Dalam pertemuan yang berlangsung di acara Pameran Perkebunan Expo di ICE BSD, Tangerang Selatan, Kamis (12/9), Sudaryono menyatakan akan mempelajari surat tersebut. Sekretaris Jenderal APTI, K Muhdi, menyebut aturan ini tidak hanya merugikan industri hasil tembakau, tetapi juga mengancam 2,5 juta petani tembakau di Indonesia. Menurutnya, tekanan terhadap industri hilir akan berdampak langsung pada petani tembakau di hulu, yang bergantung pada penjualan hasil panen ke pabrik rokok.
Muhdi mencontohkan penurunan harga tembakau hingga 10% di daerah produksi seperti Bojonegoro sebagai dampak dari regulasi tersebut. Ia menilai kebijakan kemasan polos dan pelarangan iklan produk tembakau sangat diskriminatif, bahkan diduga ada kepentingan asing yang ingin menerapkan aturan serupa dengan negara-negara yang meratifikasi Framework Convention for Tobacco Control (FCTC).
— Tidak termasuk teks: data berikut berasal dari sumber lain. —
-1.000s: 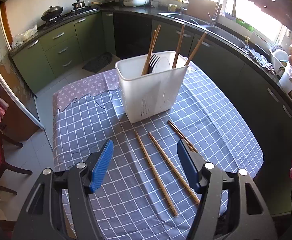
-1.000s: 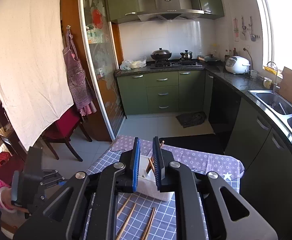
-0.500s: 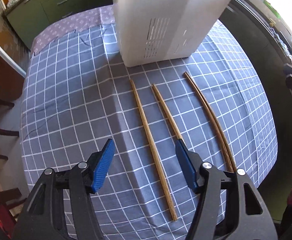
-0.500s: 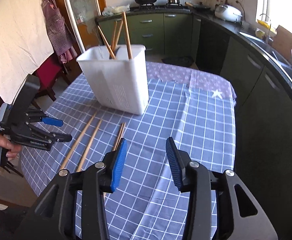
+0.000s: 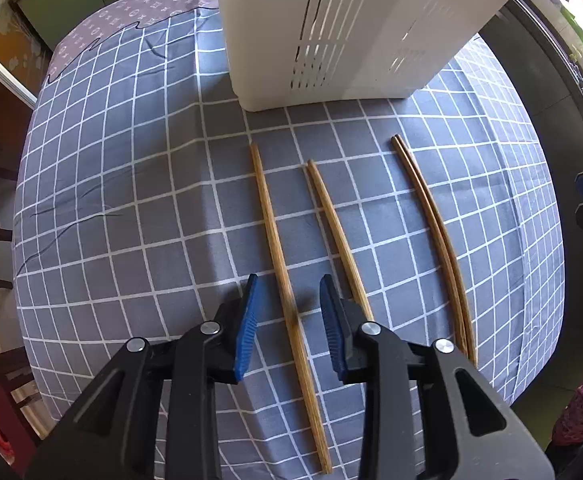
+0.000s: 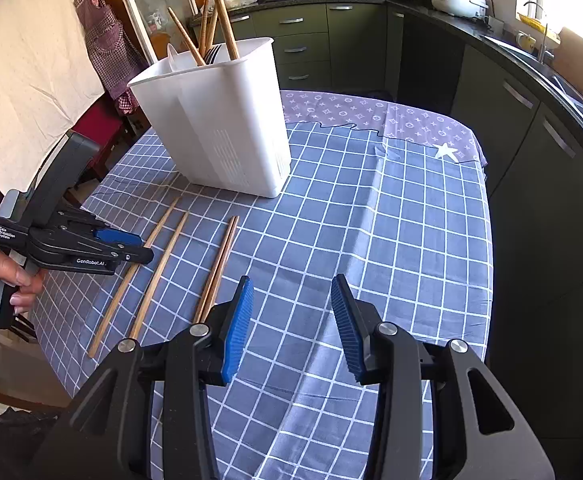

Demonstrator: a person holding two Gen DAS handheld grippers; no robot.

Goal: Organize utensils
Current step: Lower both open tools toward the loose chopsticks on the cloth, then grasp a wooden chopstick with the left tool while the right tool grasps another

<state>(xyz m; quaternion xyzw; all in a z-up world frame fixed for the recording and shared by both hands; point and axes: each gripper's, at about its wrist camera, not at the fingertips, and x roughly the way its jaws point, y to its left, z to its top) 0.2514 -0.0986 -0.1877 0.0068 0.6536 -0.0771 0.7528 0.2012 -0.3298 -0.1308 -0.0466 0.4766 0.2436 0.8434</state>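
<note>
Left gripper (image 5: pixel 287 300) has dropped to the table (image 5: pixel 131 200), jaws just narrowed astride the leftmost chopstick (image 5: pixel 275 240), not yet clamped—pickup likely next.

Four wooden chopsticks (image 5: pixel 287 280) lying flat on the checked cloth in front of a white slotted utensil holder (image 5: pixel 355 28), ends toward it: two single ones apart, a touching pair (image 5: pixel 439 236) off to the side. Upright in the holder (image 6: pixel 227 120): more chopsticks (image 6: pixel 221 8), leaning, plus a dark fork (image 6: pixel 212 54)
</note>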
Saat ini, puncak musim panen tembakau sedang berlangsung, namun para petani merasa khawatir dengan langkah cepat Kemenkes untuk mengesahkan RPMK. Muhdi menegaskan bahwa regulasi ini akan mematikan industri tembakau lokal yang menyerap jutaan tenaga kerja.
Sebelumnya, Kemenkes telah melakukan public hearing pada 3 September 2024 terkait RPMK yang mengatur standardisasi kemasan produk tembakau. Namun, perwakilan petani tembakau dan cengkeh tidak diundang dalam sesi tersebut, meskipun beberapa asosiasi tembakau tetap berusaha agar pendapat mereka didengar.